Insurance premiums funders will petition Federal Treasury for an exemption to new credit licence regulations after the Australian Securities and Investments Commission (ASIC) rejected their submission.

Premiums funders must be registered with the new national consumer credit protection regime. Premium funders, alongside insurance brokers who help clients apply for or secure premium funding, and any other financial body providing credit, must be compliant by the end of the year.

The Insurance Premium Financiers of Australia (IPFA), representing nearly 95% of premium funding volume in Australia, received notification from ASIC last month that they would not receive an exemption under the national scheme.

IPFA unsuccessfully argued that where insurance premium funding is arranged through a management company acting on behalf of a body corporate or strata, it should be exempt from regulation.

Such arrangements are currently treated as consumer transactions, with providers covered by an Australian credit licence.

A request in June from the National Insurance Brokers Association (NIBA) for exemption for its members was also knocked back, upholding the intention of the legislation to force all providers of credit to retail clients to hold an Australian credit licence. NIBA has also said it will seek exemption to the rule through an appeal to Treasury.

IPFA Chairman Bob Dodd told insuranceNEWS.com.au that despite the current electoral gridlock delaying any ruling indefinitely, the group is preparing a case for Treasury.

“For those premium funders currently operating within consumer credit, there will be an increased burden in terms of costs and compliance,” he said.
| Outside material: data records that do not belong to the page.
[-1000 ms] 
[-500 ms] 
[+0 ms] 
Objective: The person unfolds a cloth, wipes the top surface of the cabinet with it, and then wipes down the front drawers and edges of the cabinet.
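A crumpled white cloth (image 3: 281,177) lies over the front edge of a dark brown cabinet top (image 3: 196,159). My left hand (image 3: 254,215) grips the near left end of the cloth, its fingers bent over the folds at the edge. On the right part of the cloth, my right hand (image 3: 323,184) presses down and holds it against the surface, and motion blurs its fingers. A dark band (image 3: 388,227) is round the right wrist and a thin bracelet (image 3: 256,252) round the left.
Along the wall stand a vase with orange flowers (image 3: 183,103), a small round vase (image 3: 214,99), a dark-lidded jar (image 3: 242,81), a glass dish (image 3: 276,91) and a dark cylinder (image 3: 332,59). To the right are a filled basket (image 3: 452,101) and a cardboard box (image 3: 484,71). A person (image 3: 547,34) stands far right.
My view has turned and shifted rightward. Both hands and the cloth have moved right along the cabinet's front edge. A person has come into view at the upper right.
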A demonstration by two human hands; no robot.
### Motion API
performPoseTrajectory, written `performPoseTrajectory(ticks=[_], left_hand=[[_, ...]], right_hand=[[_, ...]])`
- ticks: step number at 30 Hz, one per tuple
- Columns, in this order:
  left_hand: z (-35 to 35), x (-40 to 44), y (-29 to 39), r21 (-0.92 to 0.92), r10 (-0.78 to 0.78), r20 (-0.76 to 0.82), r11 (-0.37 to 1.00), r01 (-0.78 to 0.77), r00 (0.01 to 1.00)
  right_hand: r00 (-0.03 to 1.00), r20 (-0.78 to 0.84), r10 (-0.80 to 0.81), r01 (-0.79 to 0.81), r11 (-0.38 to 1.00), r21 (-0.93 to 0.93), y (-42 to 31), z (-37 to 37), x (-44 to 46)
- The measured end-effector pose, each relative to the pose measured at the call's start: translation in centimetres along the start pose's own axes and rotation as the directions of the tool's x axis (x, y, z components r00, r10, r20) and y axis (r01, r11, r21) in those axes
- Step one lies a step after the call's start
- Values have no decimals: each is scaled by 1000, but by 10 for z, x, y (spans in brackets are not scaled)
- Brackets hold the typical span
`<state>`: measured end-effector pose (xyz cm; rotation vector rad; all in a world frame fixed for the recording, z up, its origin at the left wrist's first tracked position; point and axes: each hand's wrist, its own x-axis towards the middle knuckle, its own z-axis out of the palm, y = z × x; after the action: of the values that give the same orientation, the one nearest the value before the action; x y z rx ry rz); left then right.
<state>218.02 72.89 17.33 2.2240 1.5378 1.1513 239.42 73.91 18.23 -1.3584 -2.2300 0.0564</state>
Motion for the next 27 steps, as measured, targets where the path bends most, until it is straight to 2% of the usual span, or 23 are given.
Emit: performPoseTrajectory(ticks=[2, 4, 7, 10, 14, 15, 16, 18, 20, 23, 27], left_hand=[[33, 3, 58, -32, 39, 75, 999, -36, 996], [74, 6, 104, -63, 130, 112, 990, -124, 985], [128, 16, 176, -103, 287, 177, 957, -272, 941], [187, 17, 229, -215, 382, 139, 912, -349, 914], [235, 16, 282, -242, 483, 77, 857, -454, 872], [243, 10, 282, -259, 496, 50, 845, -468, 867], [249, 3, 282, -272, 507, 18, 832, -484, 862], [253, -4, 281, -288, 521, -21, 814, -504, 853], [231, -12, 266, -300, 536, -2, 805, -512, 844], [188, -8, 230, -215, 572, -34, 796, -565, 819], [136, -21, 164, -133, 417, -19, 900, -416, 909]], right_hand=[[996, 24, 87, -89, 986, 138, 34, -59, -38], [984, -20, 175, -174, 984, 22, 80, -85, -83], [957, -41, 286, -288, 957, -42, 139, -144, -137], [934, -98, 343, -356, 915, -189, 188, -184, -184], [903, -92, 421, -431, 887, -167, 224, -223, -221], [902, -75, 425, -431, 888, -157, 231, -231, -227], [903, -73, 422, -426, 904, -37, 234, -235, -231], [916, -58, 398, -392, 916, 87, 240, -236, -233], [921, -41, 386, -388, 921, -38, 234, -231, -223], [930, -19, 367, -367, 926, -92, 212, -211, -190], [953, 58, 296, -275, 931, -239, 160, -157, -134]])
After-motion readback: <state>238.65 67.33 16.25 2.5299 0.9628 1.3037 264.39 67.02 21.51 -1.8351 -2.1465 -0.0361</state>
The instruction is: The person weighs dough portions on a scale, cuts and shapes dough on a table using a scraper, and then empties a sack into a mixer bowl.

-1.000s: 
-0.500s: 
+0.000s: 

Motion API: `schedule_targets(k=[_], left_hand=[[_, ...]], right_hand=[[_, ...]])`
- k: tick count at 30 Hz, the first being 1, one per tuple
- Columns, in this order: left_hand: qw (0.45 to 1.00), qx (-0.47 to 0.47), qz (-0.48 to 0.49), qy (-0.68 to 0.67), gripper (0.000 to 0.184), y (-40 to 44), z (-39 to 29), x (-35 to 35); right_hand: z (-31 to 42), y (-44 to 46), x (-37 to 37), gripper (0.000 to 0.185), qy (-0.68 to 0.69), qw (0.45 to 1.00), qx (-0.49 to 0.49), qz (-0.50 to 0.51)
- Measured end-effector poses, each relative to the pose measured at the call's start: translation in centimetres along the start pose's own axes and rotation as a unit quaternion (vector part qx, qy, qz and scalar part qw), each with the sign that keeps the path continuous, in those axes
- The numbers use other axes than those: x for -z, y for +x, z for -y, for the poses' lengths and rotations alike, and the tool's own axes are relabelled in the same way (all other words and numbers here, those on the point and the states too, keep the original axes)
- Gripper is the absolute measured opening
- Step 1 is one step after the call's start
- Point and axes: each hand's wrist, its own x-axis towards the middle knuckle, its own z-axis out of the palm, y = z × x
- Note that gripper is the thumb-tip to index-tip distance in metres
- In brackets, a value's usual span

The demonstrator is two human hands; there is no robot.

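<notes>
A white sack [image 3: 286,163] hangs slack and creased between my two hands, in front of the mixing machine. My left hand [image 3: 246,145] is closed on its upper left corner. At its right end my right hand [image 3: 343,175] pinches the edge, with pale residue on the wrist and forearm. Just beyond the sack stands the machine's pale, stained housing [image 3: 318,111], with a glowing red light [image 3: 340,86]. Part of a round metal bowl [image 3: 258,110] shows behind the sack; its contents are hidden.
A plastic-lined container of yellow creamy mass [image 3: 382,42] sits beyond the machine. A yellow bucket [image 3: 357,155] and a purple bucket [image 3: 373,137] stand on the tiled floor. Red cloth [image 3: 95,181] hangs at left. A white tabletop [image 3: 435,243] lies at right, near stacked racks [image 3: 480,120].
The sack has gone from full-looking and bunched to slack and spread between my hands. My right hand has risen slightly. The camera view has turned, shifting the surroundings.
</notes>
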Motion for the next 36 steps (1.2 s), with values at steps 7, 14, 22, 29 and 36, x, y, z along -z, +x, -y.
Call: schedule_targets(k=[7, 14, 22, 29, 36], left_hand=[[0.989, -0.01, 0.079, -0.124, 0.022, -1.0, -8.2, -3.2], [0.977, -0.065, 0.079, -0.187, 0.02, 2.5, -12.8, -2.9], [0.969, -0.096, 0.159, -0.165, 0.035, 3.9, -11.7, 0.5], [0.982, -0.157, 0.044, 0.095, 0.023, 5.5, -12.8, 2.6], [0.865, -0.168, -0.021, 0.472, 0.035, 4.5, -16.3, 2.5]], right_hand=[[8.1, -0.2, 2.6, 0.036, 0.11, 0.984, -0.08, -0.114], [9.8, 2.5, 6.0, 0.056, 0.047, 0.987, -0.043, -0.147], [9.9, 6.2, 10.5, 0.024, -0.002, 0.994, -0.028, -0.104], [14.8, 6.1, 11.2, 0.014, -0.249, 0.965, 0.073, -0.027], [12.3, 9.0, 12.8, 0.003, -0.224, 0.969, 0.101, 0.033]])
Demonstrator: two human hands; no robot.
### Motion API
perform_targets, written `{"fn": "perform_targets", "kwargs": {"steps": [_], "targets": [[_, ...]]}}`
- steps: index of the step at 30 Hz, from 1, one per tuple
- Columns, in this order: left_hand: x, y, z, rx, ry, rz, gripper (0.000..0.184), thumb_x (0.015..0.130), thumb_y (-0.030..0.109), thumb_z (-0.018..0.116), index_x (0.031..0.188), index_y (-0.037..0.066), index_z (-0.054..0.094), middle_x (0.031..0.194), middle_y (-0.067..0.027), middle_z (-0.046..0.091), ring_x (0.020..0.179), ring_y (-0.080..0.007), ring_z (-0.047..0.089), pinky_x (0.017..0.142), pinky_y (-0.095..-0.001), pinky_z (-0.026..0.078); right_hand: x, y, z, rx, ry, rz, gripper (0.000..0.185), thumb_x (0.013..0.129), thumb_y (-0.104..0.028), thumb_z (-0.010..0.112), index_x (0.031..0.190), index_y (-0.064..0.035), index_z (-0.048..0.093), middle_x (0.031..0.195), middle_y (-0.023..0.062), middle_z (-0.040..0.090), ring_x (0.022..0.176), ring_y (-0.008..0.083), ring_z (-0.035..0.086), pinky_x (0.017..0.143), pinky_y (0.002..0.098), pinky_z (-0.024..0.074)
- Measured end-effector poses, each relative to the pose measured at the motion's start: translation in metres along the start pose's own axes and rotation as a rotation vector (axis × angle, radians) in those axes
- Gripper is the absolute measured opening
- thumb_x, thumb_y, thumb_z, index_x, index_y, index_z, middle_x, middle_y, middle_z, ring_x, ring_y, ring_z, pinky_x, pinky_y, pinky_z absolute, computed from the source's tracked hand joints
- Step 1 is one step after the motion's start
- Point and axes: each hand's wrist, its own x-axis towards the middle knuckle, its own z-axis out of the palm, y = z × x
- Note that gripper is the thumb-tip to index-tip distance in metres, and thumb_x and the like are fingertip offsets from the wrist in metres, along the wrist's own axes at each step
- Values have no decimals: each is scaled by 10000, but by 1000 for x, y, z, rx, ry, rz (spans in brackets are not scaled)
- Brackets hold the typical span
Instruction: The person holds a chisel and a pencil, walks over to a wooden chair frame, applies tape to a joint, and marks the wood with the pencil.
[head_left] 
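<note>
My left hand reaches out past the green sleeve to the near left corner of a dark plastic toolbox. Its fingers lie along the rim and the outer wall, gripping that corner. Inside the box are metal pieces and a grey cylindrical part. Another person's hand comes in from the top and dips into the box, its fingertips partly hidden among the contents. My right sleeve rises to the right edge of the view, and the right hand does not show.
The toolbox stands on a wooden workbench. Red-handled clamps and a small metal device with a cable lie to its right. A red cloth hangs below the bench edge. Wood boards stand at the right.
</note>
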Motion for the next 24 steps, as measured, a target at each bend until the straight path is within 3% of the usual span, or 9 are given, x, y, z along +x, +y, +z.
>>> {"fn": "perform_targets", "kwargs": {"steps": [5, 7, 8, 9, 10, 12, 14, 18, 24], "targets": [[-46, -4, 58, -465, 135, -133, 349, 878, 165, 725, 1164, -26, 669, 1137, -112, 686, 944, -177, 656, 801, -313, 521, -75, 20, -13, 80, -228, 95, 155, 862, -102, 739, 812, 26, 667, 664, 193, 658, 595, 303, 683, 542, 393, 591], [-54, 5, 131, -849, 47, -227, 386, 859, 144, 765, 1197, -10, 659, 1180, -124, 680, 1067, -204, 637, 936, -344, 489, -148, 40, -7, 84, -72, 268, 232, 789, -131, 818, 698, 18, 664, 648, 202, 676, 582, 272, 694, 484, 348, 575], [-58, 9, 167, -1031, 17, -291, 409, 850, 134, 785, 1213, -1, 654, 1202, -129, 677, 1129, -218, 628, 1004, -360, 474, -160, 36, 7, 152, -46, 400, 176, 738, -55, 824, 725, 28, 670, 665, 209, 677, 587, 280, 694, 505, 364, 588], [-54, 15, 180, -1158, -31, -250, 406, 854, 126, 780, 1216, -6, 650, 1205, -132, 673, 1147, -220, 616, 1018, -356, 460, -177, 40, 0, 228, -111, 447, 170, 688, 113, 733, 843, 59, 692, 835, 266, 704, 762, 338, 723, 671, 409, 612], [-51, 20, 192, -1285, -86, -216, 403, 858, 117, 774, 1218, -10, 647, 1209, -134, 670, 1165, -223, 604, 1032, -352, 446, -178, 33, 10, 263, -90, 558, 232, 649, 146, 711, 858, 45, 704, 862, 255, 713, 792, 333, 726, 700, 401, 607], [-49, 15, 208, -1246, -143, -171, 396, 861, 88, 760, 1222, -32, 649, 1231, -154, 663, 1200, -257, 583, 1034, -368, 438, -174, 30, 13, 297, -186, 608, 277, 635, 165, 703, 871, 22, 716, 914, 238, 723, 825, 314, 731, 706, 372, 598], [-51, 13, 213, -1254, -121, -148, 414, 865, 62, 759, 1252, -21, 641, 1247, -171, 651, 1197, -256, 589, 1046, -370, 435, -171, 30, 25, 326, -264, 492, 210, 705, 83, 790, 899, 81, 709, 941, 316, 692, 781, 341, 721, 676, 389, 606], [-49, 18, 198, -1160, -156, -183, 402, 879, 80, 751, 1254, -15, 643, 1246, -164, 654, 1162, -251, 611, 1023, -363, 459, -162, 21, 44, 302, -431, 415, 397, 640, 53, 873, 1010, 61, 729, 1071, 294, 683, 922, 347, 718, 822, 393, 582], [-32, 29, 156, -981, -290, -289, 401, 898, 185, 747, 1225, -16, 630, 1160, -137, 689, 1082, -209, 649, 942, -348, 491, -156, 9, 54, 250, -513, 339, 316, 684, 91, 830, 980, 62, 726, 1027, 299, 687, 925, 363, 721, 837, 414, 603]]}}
“The other challenge we have is the pay-by-the-month facility that is currently offered by insurers that is exempt from the Act.”

IPFA represents Australia’s top-tier premium funders and accounts for more than $4 billion in premium volume.

The National Consumer Credit Protection Bill was released in May last year by Assistant Treasurer Nick Sherry as a vehicle to “modernise” Australia’s financial services sector and enforce higher standards of conduct.

ASIC is employing an extra 200 people – subsidised by a $66 million boost from the Federal Government – to administer the regime, and last week announced that it has issued the first 65 licences.